Alguém perguntou sobre a questão da (antiga) União Soviética.

— Ela não oferece um pingo de resistência. — Respondeu a jovem Suma Sa­cerdotisa. — Não há necessidade alguma de implantação de Bases naquele lugar. Dentro da Cortina de Ferro estão todos completamente mortos e apagados. A Igreja Ortodoxa é uma facção da Igreja Católica, uma espécie de Igreja Católica "Oriental". Ela domina vorazmente e essa doutrina prega e crê piamente que os Evangélicos Protestantes estão associados ao diabo, são hereges condenados ao Fogo Eterno. Não há com o que se preocupar. Apenas monitorar de longe, mais nada! Mesmo porque, Lucifér escolheu para si os Estados Unidos. A União Sovi­ética terá que deixar de existir!

— Mas não é o mesmo caso da África? Eles também estão completamente dominados por outras religiões.

— Mas em especial a África do Sul tem recebido muitos Missionários e há planos de continuar esse processo. Por isso uma das futuras Bases estará coloca­da ali! Como vocês sabem, as Bases são as Unidades da Irmandade responsáveis por repassarem a visão estratégica e a direção que tem vindo de Lucifér a todos os seus seguidores. A localização delas foi muito estudada e finalmente repassa­da a todos nós. Se vocês já tivessem no Brasil a Base-Mãe de vocês eu não precisaria estar hoje aqui. Isto é, os líderes brasileiros poderiam receber e repas­sar as diretrizes sem necessidade de intermediários. Enquanto não é chegado este tempo vocês continuam sob a supervisão da Base norte-americana. Assim como todos os outros lugares do mundo aonde temos implantado os Núcleos depen­dem, ou de nós, ou da Base holandesa. Conforme a direção de Lucifér. Entendam que quando o número das Bases for doze o Domínio e o Poder serão definitivos e completos! Também os incontáveis Núcleos Regionais, espalhados pelas prin­cipais cidades e estados de todo o mundo estarão no auge do seu domínio e nada poderá detê-los. Assim como nos Estados Unidos, todo o sistema de governo dos povos estará em nossas mãos: a política, o exército, as leis, os hospitais, as esco­las, as faculdades, e tudo o que se possa possuir. Todos os setores! E quando digo todos os setores são todos os setores mesmo, inclusive as classes menos favorecidas porque a tendência destas é apegar-se a Deus com maior facilidade. Mas a Igreja Cristã não poderá fazer frente a nada disso. Eles perderam tempo demais! Vou apresentar-lhes os dados logo mais.

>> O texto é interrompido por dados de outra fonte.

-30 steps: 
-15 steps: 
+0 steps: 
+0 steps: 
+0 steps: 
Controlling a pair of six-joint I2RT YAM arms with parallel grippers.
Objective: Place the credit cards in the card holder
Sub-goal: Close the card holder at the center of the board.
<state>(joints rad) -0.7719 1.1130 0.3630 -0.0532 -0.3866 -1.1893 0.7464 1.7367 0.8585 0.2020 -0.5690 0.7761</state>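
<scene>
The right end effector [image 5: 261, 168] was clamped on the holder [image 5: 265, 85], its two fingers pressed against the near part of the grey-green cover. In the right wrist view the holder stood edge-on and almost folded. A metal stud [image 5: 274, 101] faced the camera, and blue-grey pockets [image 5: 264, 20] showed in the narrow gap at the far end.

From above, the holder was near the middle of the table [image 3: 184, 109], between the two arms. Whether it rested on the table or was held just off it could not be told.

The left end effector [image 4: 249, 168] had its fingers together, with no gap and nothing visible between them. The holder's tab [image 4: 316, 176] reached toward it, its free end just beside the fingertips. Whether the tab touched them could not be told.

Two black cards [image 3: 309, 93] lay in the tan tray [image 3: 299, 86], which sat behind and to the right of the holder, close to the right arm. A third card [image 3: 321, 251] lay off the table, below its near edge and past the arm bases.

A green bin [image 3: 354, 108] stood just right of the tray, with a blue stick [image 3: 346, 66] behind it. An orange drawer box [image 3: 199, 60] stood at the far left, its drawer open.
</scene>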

Gwyneth tomou um pouco de água e retomou, sorrindo:

— Tudo o que falo é com propósito. A questão do extenso domínio dos nossos aliados, a crescente e esmagadora vitória nos Estados Unidos e o proje­to em andamento das doze Bases Mundiais tem sua razão de ser. É a expressão antecipada da nossa grande vitória futura! Comprovarei aos irmãos alegremen­te através dos dados. E declaro com veemência: aqui no Brasil não será diferente! — Exclamou ela. — A estratégia brasileira já foi montada por Lucifér e o tempo se aproxima. Trabalhemos, pois! O findar do Terceiro Ciclo nos trará a coroa da vitória! Vocês estão muito bem assistidos aqui, não receiem por nada. Leviathan tem o seu Poder. Este Principado trás sobre o Brasil uma influência imensa, coisa que o povinho Evangélico nem desconfia! Muitos líderes proemi­nentes vão cair a partir de março de 1998, e aí... as ovelhas se espalharão. E tornar-se-ão ainda mais fracas!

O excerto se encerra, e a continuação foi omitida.